◆ YOUR TASK: Reproduce, without alteration, every line of the data; exclude the images.
───── RAW DATA ─────
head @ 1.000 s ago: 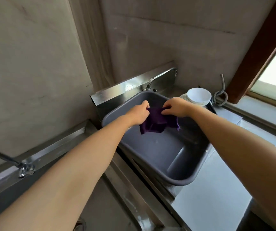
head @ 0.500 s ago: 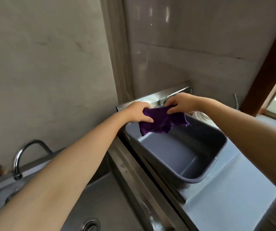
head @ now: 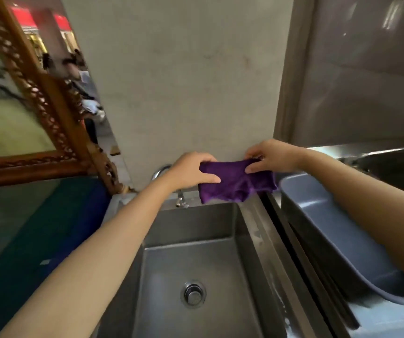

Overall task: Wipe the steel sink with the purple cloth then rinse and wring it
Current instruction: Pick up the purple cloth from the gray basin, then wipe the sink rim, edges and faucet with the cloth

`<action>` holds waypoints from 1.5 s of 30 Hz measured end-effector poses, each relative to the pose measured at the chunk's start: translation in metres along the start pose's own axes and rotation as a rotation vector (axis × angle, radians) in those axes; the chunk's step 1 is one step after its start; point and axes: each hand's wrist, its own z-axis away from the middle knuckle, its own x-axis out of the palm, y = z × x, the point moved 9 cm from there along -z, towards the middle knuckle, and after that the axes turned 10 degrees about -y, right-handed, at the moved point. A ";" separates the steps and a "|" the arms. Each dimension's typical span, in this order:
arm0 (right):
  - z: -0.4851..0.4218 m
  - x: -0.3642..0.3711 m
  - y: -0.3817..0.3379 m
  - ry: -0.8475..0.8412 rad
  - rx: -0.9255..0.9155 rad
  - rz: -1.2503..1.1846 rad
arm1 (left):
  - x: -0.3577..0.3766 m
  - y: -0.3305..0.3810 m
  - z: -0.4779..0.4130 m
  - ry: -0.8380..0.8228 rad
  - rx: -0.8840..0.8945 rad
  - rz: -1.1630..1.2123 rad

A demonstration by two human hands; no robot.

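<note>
A purple cloth [head: 236,182] hangs stretched between both my hands above the back right corner of the steel sink [head: 188,259]. My left hand [head: 192,170] grips the cloth's left end and my right hand [head: 273,156] pinches its upper right edge. The sink basin lies below, with a round drain [head: 193,294] in its floor. A curved steel tap [head: 180,196] stands at the sink's back rim, partly hidden behind my left wrist. No water runs from it.
A grey plastic tub [head: 323,230] sits to the right of the sink, under my right forearm. A steel divider ledge [head: 269,240] separates them. A carved wooden frame [head: 50,106] leans at the left. A plain wall rises behind the sink.
Both hands have carried the purple cloth leftward, from over the grey tub to above the steel sink. The view swung left, bringing the sink and drain into the centre.
</note>
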 end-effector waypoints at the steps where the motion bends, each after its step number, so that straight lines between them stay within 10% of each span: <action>1: -0.013 0.007 -0.016 -0.016 -0.040 -0.002 | -0.006 -0.017 0.015 0.025 -0.031 0.023; 18: -0.219 0.177 -0.227 -0.180 -0.317 0.057 | -0.047 -0.290 0.202 0.200 -0.429 0.190; 31: -0.317 0.316 -0.202 0.001 0.031 -0.098 | 0.044 -0.431 0.211 0.261 -0.622 0.345; 45: -0.421 0.394 -0.224 -0.106 -0.035 -0.351 | 0.052 -0.521 0.190 0.340 -0.731 0.259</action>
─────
◆ RESPONSE TO THIS TASK:
head @ 1.000 s ago: 
head @ 0.500 s ago: 
head @ now: 

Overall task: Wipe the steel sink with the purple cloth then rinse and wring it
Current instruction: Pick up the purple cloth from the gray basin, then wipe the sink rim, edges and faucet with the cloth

`<action>` holds waypoints from 1.5 s of 30 Hz measured end-effector poses, each relative to the pose measured at the chunk's start: translation in metres along the start pose's own axes and rotation as a rotation vector (axis × angle, radians) in those axes; the chunk's step 1 is one step after its start; point and axes: each hand's wrist, its own z-axis away from the middle knuckle, its own x-axis out of the palm, y = z × x, the point moved 9 cm from there along -z, towards the middle knuckle, and after that the axes turned 10 degrees about -y, right-handed, at the moved point. A ";" separates the steps and a "|" the arms. Each dimension's typical span, in this order:
arm0 (right):
  - z: -0.4851..0.4218 m
  - x: -0.3642..0.3711 m
  - y: -0.3817..0.3379 m
  - ry: -0.8475..0.8412 rad
  - rx: -0.9255..0.9155 rad
  - rz: -1.2503..1.1846 rad
arm1 (left):
  - x: -0.3577..0.3766 m
  - y: -0.3305..0.3810 m
  - z: -0.4779..0.4130 m
  - ry: -0.8380..0.8228 rad
  - rx: -0.8840..0.8945 rad
  - rz: -1.1630..1.2123 rad

A demonstration by two human hands; no robot.

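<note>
A purple cloth [head: 236,182] hangs stretched between both my hands above the back right corner of the steel sink [head: 188,259]. My left hand [head: 192,170] grips the cloth's left end and my right hand [head: 273,156] pinches its upper right edge. The sink basin lies below, with a round drain [head: 193,294] in its floor. A curved steel tap [head: 180,196] stands at the sink's back rim, partly hidden behind my left wrist. No water runs from it.
A grey plastic tub [head: 323,230] sits to the right of the sink, under my right forearm. A steel divider ledge [head: 269,240] separates them. A carved wooden frame [head: 50,106] leans at the left. A plain wall rises behind the sink.
Both hands have carried the purple cloth leftward, from over the grey tub to above the steel sink. The view swung left, bringing the sink and drain into the centre.
</note>
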 end-effector waypoints at the steps where the motion bends, each after its step number, so that straight lines between them stay within 10% of each span: <action>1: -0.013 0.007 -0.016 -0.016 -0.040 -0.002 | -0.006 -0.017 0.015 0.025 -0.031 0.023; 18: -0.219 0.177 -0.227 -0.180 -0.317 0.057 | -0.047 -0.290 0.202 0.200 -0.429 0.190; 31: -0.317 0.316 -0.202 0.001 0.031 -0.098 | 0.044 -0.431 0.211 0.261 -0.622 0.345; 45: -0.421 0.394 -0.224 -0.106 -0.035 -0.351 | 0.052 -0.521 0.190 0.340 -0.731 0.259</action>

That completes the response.